Caputo—who, as noted, has been interfering with CDC’s scientific reports on the pandemic—moved on to blaming the US media for being “dishonest” and warping the public’s perception of the virus. He also blamed the media for “knocking the president” and “trampling” optimism over COVID-19 treatments and vaccines. “I don’t think the United States media gives a damn about public health information,” he said.
“I don’t, too,” McCance-Katz responded.
Toward the end, McCance-Katz offered a lighter outlook. Though she speculated that “thousands” might die from pandemic-related despair, she argued that Americans are resilient and that “the despair will abate.”
Caputo, however, ended on a darker, confusing note. Though he had spent much of the episode downplaying the pandemic, he concluded by emphasizing the seriousness of COVID-19 and its death toll. “I find myself every morning, the first time I use my voice, I’m talking about death,” he said.

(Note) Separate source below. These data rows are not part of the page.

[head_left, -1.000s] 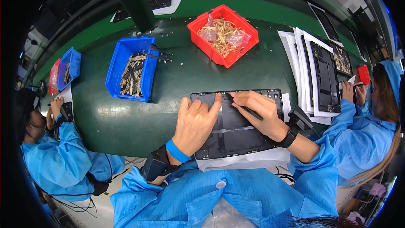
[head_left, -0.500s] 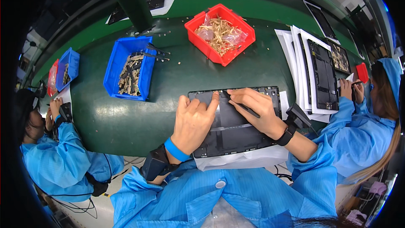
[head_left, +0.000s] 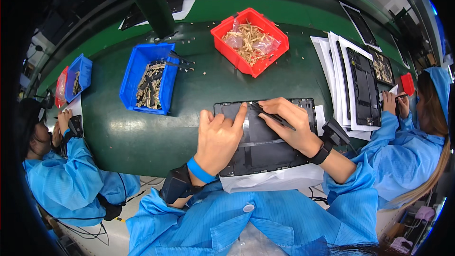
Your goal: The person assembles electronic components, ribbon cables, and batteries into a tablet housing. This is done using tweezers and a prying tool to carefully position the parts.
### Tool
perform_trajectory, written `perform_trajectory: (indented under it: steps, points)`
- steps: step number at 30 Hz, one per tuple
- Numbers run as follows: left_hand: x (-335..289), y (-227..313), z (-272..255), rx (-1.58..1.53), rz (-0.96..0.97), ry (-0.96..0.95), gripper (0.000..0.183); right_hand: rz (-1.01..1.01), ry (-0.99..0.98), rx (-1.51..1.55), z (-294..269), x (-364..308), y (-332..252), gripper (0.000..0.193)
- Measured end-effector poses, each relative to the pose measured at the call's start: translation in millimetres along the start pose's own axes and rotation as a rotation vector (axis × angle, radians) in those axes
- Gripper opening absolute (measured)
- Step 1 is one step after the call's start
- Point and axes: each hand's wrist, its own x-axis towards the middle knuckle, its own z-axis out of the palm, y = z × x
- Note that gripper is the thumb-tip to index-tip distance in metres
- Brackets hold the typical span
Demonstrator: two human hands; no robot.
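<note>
A black tablet housing lies flat before me on white sheeting. My left hand rests over its left part. The index finger reaches out and presses near the far edge, while the other fingers are loosely curled and hold nothing visible. In my right hand is a pair of black tweezers, pinched between thumb and fingers. Their tips meet the far edge of the housing, just right of my left index fingertip. Whatever small part lies at the tips is too small to make out.
A blue bin of small strips stands to the left, with black tweezers on its rim. A red bin holds tan strips and plastic bags. Housings and white sheets are stacked at right. Co-workers sit on both sides.
The tweezers' tips have shifted slightly left, toward my left index fingertip, and the tweezers show more plainly. My left hand stays pressed at the same edge. The whole view has shifted a little.
</note>
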Motion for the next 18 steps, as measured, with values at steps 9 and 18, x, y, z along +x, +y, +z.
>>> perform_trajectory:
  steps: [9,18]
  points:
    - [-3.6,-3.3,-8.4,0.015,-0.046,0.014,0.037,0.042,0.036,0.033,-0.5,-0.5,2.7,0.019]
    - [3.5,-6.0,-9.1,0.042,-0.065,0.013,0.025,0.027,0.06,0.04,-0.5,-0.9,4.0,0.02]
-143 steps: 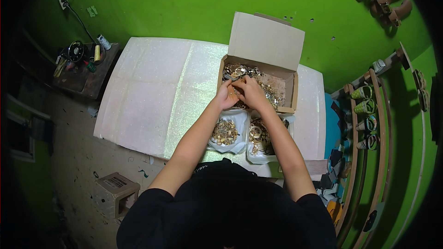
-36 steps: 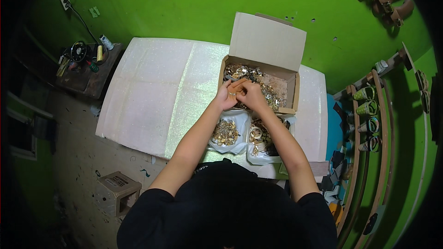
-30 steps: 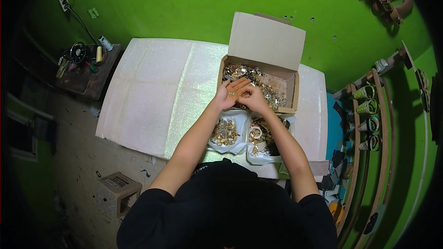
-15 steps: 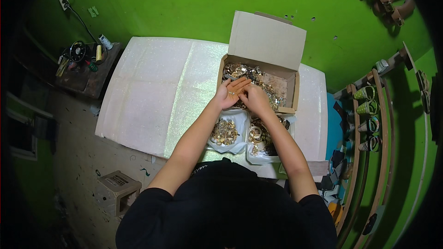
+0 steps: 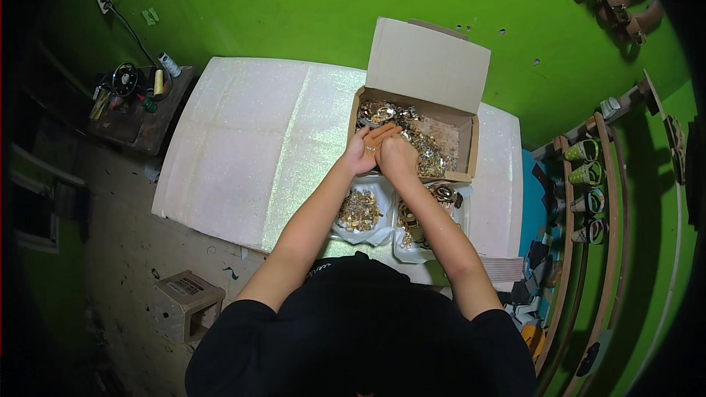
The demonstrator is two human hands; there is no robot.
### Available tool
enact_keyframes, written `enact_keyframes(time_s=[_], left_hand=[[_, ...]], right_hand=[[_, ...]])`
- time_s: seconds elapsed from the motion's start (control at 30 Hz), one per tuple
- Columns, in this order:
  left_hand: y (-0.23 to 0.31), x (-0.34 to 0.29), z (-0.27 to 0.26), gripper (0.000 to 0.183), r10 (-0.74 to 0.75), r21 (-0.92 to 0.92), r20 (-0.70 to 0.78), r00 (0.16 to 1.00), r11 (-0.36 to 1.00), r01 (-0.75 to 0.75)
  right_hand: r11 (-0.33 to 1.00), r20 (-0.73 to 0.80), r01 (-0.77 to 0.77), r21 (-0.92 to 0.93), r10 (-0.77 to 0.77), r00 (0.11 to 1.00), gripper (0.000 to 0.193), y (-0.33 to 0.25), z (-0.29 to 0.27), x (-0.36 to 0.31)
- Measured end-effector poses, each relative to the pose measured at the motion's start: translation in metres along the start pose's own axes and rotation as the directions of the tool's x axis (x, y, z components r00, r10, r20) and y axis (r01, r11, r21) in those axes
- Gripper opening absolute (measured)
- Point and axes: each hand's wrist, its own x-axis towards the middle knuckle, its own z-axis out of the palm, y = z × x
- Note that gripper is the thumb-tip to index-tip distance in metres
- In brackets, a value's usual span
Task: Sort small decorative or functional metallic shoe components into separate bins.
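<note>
My left hand is palm up over the near-left part of an open cardboard box, fingers stretched out. A few small shiny metal pieces lie in its palm, too small to name exactly. My right hand is closed right beside that palm, touching its fingers; whatever it pinches is hidden. Inside the box are many gold and silver metal ornaments. Just below my hands stand two white trays: the left tray holds a heap of small gold and silver pieces, the right tray larger buckle-like ornaments, partly hidden by my right forearm.
Beneath the box and trays is a table with a glittery white cover. A wooden rack with sandals stands at right. At far left, a dark small table carries thread spools. A stool is on the floor at lower left.
My right hand has shifted slightly left and turned, its back now covering more of the left fingers. My left hand stays nearly in place, palm up.
</note>
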Motion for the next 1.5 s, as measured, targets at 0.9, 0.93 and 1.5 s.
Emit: enact_keyframes(time_s=[0.9,0.93,1.5], left_hand=[[-0.001,0.010,-0.030,0.047,-0.064,-0.094,0.097,0.993,0.993,0.073],[-0.002,0.009,-0.026,0.047,-0.054,-0.060,0.038,0.998,0.997,0.056],[0.002,-0.004,0.003,0.053,-0.025,0.000,0.009,1.000,1.000,0.025]], right_hand=[[0.904,-0.093,0.415,0.100,-0.407,0.909,0.009,0.020,-0.005,0.012],[0.904,-0.094,0.415,0.100,-0.407,0.909,0.009,0.020,-0.005,0.012],[0.825,0.372,0.086,0.559,-0.342,0.863,0.013,0.010,-0.036,-0.020]])
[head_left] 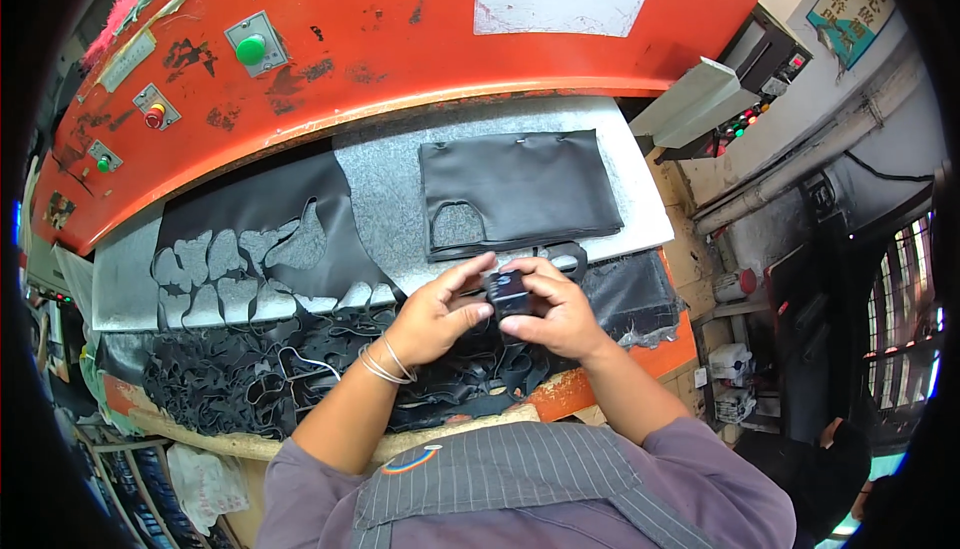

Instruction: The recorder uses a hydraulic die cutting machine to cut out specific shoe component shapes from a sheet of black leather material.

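Between my two hands, in front of the pale cutting board [385, 199], is a small dark block-like bundle [509, 294]; its exact kind is unclear. My right hand [553, 311] closes around it, thumb at the near side and fingers along the right. My left hand [440, 311], with bands on the wrist, has its thumb against the bundle's left side and its fingers curled toward it. Just beyond lies a neat stack of black leather-like sheets [530, 184], with a rounded notch at its near left corner. Further left is a black sheet [260, 189] with several shapes cut out.
Tangled black offcuts [230, 379] heap along the near edge. A scuffed orange machine beam [390, 39] spans the far side, with a green button [251, 49] and a red button [155, 117]. A control box [745, 134] stands at right. Another person [815, 469] shows at lower right.
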A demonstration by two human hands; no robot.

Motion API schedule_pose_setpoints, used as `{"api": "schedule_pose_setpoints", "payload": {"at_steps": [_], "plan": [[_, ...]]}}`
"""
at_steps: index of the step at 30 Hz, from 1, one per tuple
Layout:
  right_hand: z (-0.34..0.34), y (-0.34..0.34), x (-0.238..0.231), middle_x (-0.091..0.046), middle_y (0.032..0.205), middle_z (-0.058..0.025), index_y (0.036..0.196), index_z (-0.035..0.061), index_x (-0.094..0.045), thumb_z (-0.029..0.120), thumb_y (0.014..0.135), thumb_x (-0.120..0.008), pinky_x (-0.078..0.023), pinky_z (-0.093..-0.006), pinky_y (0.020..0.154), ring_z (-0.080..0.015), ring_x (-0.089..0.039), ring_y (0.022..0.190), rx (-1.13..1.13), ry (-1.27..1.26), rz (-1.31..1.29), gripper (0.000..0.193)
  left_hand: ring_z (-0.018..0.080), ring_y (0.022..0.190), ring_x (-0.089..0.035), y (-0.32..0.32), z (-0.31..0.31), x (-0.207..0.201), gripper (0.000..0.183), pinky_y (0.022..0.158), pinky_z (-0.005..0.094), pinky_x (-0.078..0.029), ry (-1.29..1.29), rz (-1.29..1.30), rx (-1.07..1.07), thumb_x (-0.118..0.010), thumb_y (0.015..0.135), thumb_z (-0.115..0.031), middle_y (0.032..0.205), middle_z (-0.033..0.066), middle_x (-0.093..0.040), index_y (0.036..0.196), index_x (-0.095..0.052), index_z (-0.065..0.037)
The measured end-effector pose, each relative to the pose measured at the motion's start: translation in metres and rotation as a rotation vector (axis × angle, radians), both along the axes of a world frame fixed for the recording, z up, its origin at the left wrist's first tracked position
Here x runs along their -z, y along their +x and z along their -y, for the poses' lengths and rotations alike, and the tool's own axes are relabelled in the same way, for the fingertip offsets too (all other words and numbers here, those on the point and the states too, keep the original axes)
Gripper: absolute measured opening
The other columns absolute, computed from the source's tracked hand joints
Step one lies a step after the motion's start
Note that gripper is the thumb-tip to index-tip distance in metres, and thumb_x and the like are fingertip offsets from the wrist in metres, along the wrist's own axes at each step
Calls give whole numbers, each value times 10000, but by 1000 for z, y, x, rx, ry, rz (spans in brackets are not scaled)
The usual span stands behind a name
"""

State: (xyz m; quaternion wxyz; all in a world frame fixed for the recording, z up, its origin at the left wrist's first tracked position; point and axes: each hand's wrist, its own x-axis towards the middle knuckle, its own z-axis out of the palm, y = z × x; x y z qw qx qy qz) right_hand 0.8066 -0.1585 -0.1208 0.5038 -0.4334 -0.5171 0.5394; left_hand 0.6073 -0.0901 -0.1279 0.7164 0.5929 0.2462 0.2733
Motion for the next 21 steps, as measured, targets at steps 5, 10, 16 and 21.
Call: {"api": "schedule_pose_setpoints", "payload": {"at_steps": [5, 10, 16, 21], "plan": [[-6, -14, 0, -491, 1204, -143, 962, -33, -649, 253, 714, -790, -447, -358, 880, -254, -538, 1061, -52, 321, 377, 403, 163, 1090, -580, -4, 24, 16, 524, 949, 279, -455, -125, -88, -180, -559, 841, 93, 1228, 117, -572, 1348, -448, 20], [-20, -25, -14, -571, 1095, -162, 885, -41, -638, 332, 709, -752, -466, -380, 861, -322, -540, 1040, -74, 467, 617, 428, 119, 996, -607, -12, 26, 11, 444, 874, 245, -477, -185, -61, -309, -487, 795, 142, 1100, 113, -640, 1227, -549, 58], [-24, -28, -16, -591, 1018, -160, 844, -25, -657, 317, 707, -771, -472, -359, 829, -310, -585, 946, 116, 494, 807, 385, 176, 909, -625, -27, 27, 19, 280, 824, 288, -479, 91, -285, -364, -572, 818, 21, 996, 105, -644, 1093, -622, 20], [-91, 28, -11, -580, 1012, -235, 792, -88, -650, 441, 821, -645, -476, -413, 800, -380, -601, 917, 521, 41, 991, 529, 325, 1013, -535, -22, 1, -7, 151, 885, 374, -424, 593, -513, -180, -645, 823, -112, 1035, 127, -580, 942, -647, -20]]}}
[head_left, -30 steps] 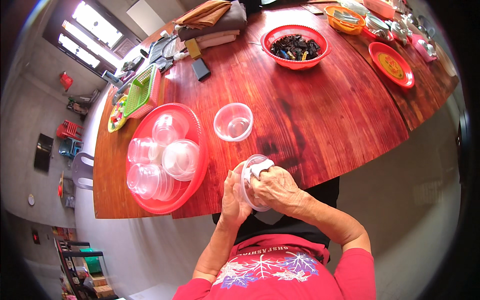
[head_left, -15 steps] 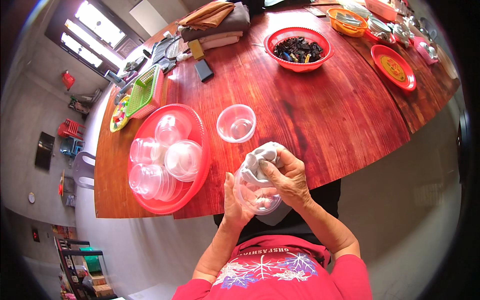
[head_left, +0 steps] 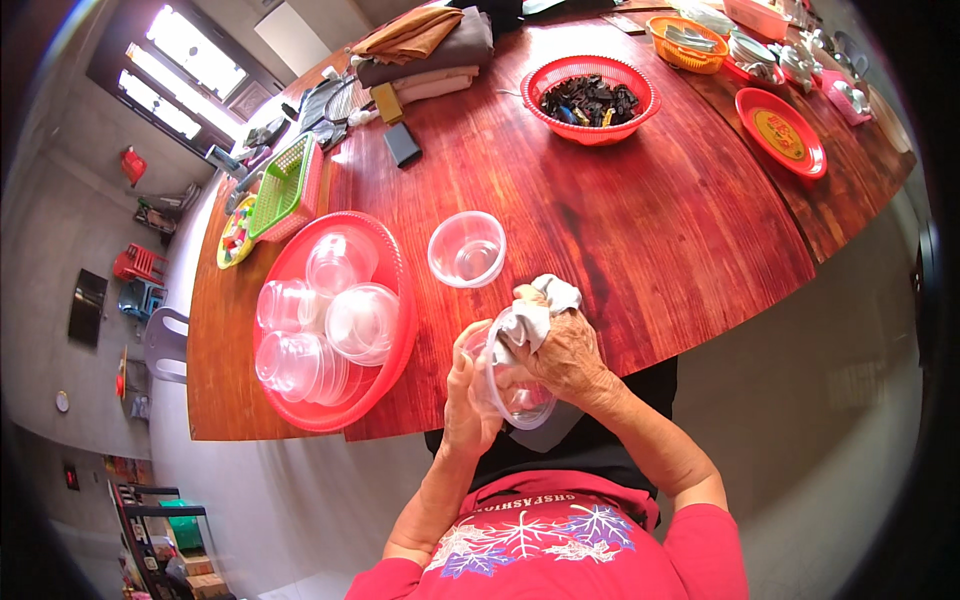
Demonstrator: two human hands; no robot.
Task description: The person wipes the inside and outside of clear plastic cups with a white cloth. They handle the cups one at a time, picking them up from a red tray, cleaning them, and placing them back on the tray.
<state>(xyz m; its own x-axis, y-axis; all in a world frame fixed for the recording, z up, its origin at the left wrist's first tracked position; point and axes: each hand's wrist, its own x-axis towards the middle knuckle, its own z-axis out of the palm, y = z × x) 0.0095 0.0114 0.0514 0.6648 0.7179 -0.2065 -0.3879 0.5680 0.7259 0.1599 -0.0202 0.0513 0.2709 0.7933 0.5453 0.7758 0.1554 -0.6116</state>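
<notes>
A clear plastic bowl (head_left: pixel 522 408) is tilted on its side above the table's near edge. My left hand (head_left: pixel 468 395) wraps round its left side. My right hand (head_left: pixel 572 358) grips a pale grey cloth (head_left: pixel 530 318) and presses it at the bowl's rim and inside; part of the fingers is hidden by the cloth. Beyond my hands, a second clear bowl (head_left: pixel 467 250) stands upright on the table. To the left, a large red tray (head_left: pixel 402 330) holds several stacks of clear bowls (head_left: pixel 362 322).
A red basket (head_left: pixel 590 132) of dark wrapped pieces stands farther back. Beyond the tray is a green and pink basket (head_left: pixel 287 190). A dark box-shaped object (head_left: pixel 402 146) lies near folded cloths (head_left: pixel 425 70). At the right are a red plate (head_left: pixel 812 160) and an orange basket (head_left: pixel 700 62).
My right hand has turned over and moved the cloth down into the bowl's opening. The bowl now tips more onto its side, and my left hand has shifted slightly round it.
</notes>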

“We hear reports in our meetings… These people [with COVID-19], they drown in their own fluids,” he said. “And the doctors have told me that it is the most profound fear that one can have. And that the looks on their faces when they’re dying is just something that they can’t forget. These doctors can’t forget it. And the way—and I talk—this is the first thing I talk about in the morning.”
According to a fresh report by Politico, Caputo called an emergency staff meeting Tuesday to apologize to HHS employees about his comments on the Facebook live video, in which he claimed the CDC was harboring a “resistance unit.” Some HHS staff told Politico they got the impression Caputo planned to step down.
To date, the United States has reported more than 6.5 million cases of COVID-19 and over 195,000 deaths.